Industry the September 2012 issue

A Check, Then a Stalemate

Writing a check to a Super PAC hasn’t added substance to the political discourse.
By Ken Crerar

With everything our nation is grappling with, the best our legislators can do is worry about whether the clothes our athletes wear—in a global event—are made in the USA. Why? Because it’s an election year, and everyone knows that in an election year nothing gets done. Why? Because the people we send to Washington have their marching orders: oppose this, pass that, and prevent anything in between. If they don’t, they’ll be run out of town by the very people who raised the money to get them there.

Money these days seems to be more important than issues, and for that we have Super PACs to thank.

Super PACs, technically known as “independent expenditure-only committees,” can raise unlimited sums from corporations, unions, individuals and other groups—there are no legal limits. They’re a simple way around a tightly regulated campaign funding process. Super PACs can overtly advocate for or against political candidates, and while they’re prohibited from donating money directly to those candidates, they may engage in unlimited political spending independent of the campaigns. Candidates and Super PAC managers are even allowed to discuss campaign strategy and tactics through the media.

Super PACs are skewing the system. They’re becoming a hindrance and don’t do the campaign process justice. According to an online source, nearly 700 organized Super PACs in this 2012 cycle have reported receipts upwards of $320 billion. It’s come down to one TV jab after another. The real issues still aren’t being discussed, and the hard work continues to be cast aside, presumably until after the election.

After labeling them a “threat to democracy,” President Obama reversed his long-standing position on Super PACs earlier this year when it became apparent that he was at a significant financial disadvantage. According to a recent Bloomberg article, Republican Super PACs have outraised Obama by more than $100 million, although “Priorities USA” (pro-Obama) has outspent “Restore Our Future” (pro-Romney) $14 million to $9 million on advertising since April.

To prove a point, comedian Stephen Colbert’s Super PAC, “Americans For A Better Tomorrow, Tomorrow,” produced limited-edition Super PAC Super Fun Packs including a t-shirt, decoder ring, Allen wrench, American flag and a map to find a hidden treasure somewhere in the continental U.S. The entire stock sold out in less than a week following the 2010 Citizens United Supreme Court case, which was the ruling that gave rise to the advent of Super PACs.

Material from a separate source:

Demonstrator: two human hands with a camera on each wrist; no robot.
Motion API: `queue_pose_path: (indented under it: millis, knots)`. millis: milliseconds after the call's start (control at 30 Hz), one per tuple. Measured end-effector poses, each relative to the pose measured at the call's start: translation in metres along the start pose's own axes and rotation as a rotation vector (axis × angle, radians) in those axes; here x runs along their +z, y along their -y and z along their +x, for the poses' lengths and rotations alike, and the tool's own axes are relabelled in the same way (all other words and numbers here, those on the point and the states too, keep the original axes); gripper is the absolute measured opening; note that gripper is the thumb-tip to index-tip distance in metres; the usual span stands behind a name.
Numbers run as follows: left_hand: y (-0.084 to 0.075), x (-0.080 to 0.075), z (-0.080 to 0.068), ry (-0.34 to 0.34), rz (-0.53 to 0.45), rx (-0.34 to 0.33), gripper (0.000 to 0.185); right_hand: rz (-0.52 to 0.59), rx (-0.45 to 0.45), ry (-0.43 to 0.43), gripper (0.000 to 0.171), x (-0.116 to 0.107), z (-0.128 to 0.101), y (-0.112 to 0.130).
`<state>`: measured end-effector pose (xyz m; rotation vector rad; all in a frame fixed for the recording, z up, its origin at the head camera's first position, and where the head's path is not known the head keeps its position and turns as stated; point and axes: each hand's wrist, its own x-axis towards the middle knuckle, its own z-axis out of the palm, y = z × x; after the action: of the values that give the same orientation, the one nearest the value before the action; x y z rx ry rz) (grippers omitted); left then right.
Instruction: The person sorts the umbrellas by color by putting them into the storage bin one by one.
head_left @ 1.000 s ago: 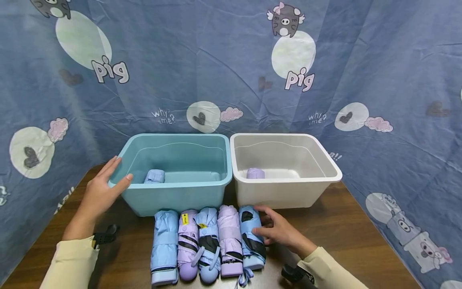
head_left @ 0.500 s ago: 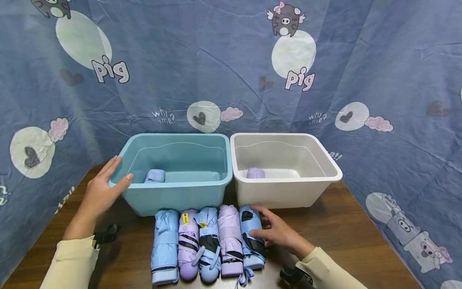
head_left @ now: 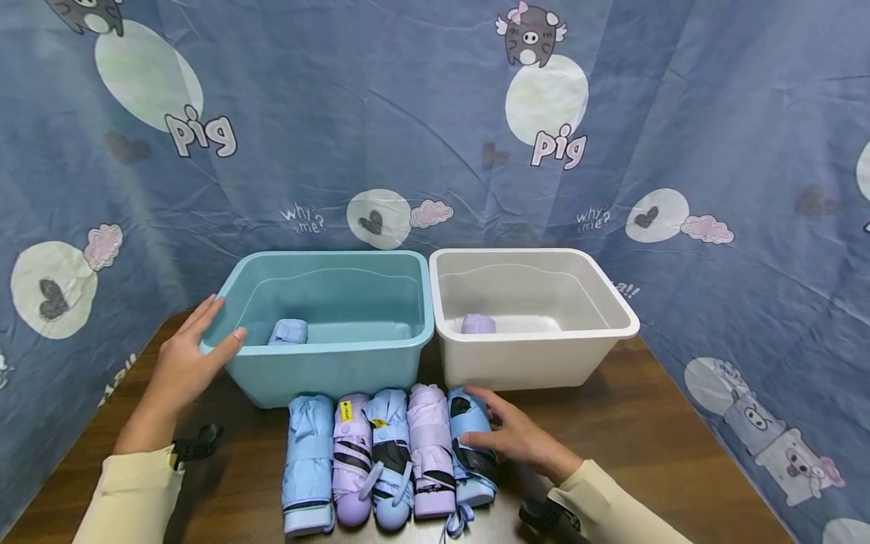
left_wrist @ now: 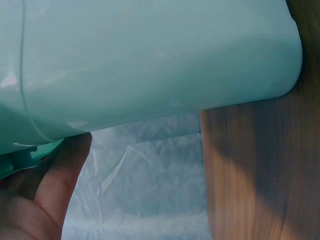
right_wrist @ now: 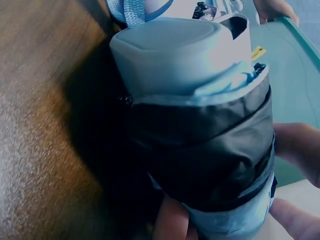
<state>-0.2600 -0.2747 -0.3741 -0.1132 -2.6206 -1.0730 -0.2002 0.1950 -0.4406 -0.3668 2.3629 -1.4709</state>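
Observation:
Five folded umbrellas lie side by side on the wooden table in front of two bins. My right hand grips the rightmost one, a blue umbrella with a dark band; in the right wrist view this blue umbrella has my thumb under it and my fingers on its far side. My left hand rests with straight fingers against the left corner of the teal bin. The left wrist view shows my thumb below the teal bin's rim.
A blue umbrella lies inside the teal bin. A purple umbrella lies in the white bin to its right. The row also holds a blue umbrella, a purple umbrella, another blue and another purple. A patterned blue cloth hangs behind.
My right hand has slid a little left and closed round the rightmost blue umbrella. The left hand has stayed on the teal bin's corner.

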Motion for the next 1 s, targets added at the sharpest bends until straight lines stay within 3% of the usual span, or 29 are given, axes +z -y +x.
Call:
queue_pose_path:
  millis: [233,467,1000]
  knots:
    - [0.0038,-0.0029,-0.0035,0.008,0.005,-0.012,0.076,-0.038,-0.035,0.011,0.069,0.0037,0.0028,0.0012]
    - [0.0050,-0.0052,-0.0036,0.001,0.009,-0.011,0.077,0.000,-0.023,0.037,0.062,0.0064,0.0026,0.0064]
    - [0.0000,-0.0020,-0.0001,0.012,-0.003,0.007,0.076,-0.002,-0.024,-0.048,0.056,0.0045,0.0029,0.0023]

The kicker was that the fun packs also included Federal Election Commission paperwork and filing instructions—everything the donor needed to form his own Super PAC. That’s right— anyone can start a Super PAC. And we’ve grown accustomed to seeing that anyone has. But what has that gotten us?

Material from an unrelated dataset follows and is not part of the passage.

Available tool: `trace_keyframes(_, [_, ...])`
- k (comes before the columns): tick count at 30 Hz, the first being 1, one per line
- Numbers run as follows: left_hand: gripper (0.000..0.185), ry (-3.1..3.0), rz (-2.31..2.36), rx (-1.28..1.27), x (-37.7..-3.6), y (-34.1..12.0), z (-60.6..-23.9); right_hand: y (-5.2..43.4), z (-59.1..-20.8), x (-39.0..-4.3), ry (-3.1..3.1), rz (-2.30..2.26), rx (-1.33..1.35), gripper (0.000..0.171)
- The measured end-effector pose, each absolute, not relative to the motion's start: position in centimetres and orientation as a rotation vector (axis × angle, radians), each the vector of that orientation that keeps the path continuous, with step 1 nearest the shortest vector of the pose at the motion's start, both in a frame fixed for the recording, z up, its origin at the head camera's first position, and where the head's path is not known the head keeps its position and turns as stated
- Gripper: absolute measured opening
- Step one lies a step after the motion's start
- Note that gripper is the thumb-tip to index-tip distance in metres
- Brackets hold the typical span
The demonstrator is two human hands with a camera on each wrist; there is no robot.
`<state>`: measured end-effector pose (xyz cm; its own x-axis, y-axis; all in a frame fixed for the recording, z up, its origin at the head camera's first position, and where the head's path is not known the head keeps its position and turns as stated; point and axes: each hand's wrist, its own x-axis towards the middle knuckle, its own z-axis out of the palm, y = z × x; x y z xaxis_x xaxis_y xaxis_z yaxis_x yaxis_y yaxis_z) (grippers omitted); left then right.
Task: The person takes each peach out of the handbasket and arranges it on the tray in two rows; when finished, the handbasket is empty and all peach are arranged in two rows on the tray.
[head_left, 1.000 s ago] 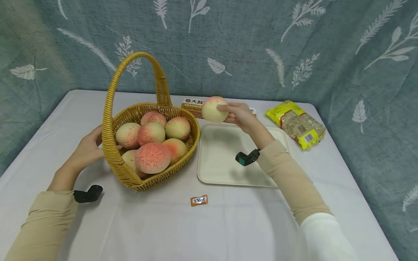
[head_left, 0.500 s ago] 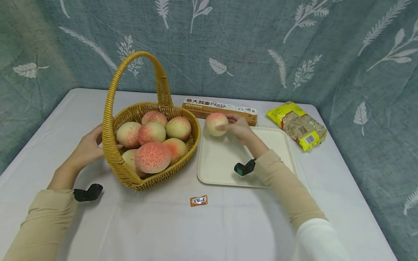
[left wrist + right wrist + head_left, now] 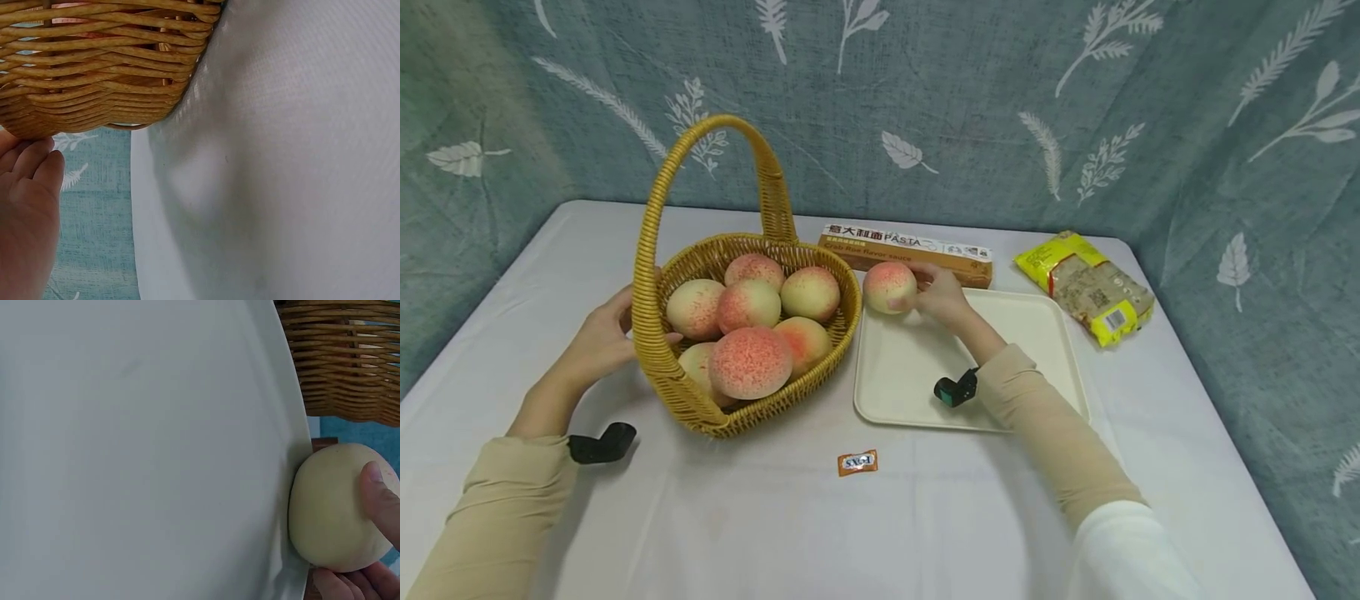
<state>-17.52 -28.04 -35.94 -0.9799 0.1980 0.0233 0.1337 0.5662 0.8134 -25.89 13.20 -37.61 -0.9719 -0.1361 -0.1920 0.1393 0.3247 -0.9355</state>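
My right hand holds a pink and cream peach at the tray's back left corner. In the right wrist view the thumb lies across the peach, with fingers beneath it. The pale rectangular tray has nothing else in it. At the left stands a wicker basket with a tall arched handle, holding several peaches. My left hand grips the basket's left rim, its thumb tip showing inside. In the left wrist view its fingers meet the woven wall; their tips are partly hidden.
Behind the tray lies a long pasta box. A yellow food bag sits at the back right. One small orange-wrapped candy lies in front of the tray on the white tablecloth. A patterned curtain hangs behind the table.
My right hand has brought the peach down from above the pasta box to the tray's back left corner, then slightly left. The left hand and basket have stayed put.
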Motion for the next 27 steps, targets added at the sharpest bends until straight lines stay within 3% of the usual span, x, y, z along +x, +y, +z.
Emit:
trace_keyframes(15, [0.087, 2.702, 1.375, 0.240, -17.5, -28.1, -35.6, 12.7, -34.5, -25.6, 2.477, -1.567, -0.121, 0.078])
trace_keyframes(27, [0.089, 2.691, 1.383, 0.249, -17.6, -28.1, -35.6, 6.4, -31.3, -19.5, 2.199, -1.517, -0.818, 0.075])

Some may argue that more money equals more speech equals a more informed electorate, but spending unlimited amounts on negative ads and messaging is hardly a responsible way to educate voters.
Traditional sources of funding, on the other hand, help get good candidates elected. Contributions to CouncilPAC, for example, are used to support candidates who share our common goals and to educate candidates and lawmakers who may be unfamiliar with the intricacies of our business. The end game is responsible legislation and thoughtful laws that help our industry grow, be competitive and serve our clients—the very constituents lawmakers are supposed to go to bat for every day.

Colbert’s Super Fun Packs put a light-hearted spin on contribution limits and expenditures, but at the end of the day, Colbert also shed light on the fact that more time and energy are being spent on outlandish campaign contributions than on the issues. The money machine has created a political standstill.

And there ain’t no decoder ring or Allen wrench that’s gonna fix it.